Parmi toutes les questions qui ont surgi lors de la pandémie du Covid-19, celle des besoins à satisfaire prioritairement est la plus importante, au vu de la crise sociale et écologique que le capitalisme a engendrée. Les Économistes atterrés essaient d’en faire état dans leur livre De quoi avons-nous vraiment besoin ? (Les Liens qui libèrent, 2021). Ce n’est pas un inventaire à la Prévert (se nourrir, se soigner, s’éduquer, se cultiver, se loger…), car, derrière chacun de ces besoins, il y a toujours le travail : le travail pour quoi faire ? Le travail comment ? Le travail pour qui ?
Le travail pour quoi faire ? Tant pour des raisons sociales qu’écologiques, « la fracture », telle que la montre le film de Catherine Corsini, commande de faire un tri sévère au sein de la production de marchandises inutiles ou dangereuses pour consacrer le travail à produire des biens et services de qualité : par exemple, une alimentation à base d’agroécologie, ou des logements décents et bien isolés, ou une industrie reconditionnée au plus près des nécessités locales.
Travail utile et emploi de qualité
Le travail comment ? En donnant du temps aux soignants pour s’occuper des personnes au lieu de courir après la rentabilité voulue par la tarification à l’activité.
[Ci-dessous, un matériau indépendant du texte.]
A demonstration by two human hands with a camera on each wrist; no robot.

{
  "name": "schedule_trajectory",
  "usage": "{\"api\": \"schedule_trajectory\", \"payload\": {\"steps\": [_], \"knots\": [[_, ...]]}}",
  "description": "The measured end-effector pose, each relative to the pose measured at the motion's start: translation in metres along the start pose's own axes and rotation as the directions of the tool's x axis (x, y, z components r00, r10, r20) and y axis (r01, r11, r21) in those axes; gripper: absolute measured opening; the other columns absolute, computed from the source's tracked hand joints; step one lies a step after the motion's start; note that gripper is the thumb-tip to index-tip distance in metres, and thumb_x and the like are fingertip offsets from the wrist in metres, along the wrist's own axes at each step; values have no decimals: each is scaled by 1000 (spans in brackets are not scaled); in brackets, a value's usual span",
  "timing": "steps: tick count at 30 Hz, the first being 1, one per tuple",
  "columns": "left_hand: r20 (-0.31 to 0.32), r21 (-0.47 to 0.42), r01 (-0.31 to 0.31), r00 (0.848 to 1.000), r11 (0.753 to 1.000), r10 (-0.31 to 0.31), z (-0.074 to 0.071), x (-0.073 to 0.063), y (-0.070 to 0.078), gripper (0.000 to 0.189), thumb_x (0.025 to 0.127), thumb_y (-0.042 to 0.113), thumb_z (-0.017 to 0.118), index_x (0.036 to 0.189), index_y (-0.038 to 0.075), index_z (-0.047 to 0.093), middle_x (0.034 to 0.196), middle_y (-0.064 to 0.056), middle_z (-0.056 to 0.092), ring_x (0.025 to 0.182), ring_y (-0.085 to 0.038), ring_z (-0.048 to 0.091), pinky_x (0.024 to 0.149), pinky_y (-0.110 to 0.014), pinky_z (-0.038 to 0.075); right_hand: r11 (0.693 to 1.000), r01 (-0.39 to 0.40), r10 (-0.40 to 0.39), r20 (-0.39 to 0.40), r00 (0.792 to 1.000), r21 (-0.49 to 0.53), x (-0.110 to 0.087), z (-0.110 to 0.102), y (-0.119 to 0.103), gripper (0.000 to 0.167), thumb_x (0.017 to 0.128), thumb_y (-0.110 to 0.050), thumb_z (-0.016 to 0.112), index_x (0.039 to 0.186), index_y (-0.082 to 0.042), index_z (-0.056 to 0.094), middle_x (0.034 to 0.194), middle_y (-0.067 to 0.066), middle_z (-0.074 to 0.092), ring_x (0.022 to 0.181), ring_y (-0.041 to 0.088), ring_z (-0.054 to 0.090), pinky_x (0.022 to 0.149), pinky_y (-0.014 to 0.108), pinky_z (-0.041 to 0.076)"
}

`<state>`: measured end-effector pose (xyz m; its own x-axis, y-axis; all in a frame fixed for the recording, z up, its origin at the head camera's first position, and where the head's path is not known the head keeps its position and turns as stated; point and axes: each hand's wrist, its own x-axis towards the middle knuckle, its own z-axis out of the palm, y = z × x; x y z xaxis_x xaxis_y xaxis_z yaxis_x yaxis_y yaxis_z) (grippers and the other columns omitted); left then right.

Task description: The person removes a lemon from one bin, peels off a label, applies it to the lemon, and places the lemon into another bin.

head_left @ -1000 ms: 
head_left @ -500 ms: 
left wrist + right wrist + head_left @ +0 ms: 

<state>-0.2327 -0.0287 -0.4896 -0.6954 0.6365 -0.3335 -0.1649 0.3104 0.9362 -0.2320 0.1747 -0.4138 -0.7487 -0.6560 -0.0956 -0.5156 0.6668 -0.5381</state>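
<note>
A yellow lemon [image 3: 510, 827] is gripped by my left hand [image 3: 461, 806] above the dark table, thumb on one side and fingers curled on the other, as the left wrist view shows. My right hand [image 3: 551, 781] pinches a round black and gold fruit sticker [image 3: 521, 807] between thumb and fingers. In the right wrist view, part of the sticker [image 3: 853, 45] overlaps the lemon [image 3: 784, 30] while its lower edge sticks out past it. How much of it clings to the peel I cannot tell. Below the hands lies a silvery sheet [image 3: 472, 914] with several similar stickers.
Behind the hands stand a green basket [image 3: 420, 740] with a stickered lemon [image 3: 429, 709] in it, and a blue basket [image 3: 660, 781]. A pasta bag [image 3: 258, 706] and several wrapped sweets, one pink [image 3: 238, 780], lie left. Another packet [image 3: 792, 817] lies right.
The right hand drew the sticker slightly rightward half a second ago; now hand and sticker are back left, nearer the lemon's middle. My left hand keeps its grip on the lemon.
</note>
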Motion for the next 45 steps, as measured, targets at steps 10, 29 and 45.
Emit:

En donnant du temps aux jeunes pour se former, dès lors qu’une allocation leur est versée. En subordonnant toute réorganisation du travail à la décision de ceux qui travaillent. En soumettant tous les choix d’investissement dans les entreprises à la concertation entre les travailleurs, les usagers et les collectivités territoriales.
Le travail pour qui ? Travail utile et emploi de qualité sont indissociables d’une répartition du travail à accomplir entre tous ceux qui aspirent à s’insérer dans toutes les sphères de la société, dont celle du travail, et ainsi participer au « vivre ensemble ». Pour réduire jusqu’à zéro le chômage sans parier sur une croissance économique insoutenable, la réduction du temps de travail, associée à une garantie de l’emploi, est une voie d’avenir. À la condition de réduire drastiquement les inégalités de revenus, d’abord dans les entreprises et les administrations publiques lors de la répartition primaire, notamment entre femmes et hommes, ensuite par la fiscalité sur les revenus et les patrimoines.
Travailler bien au nom de l’intérêt général serait notre bien commun.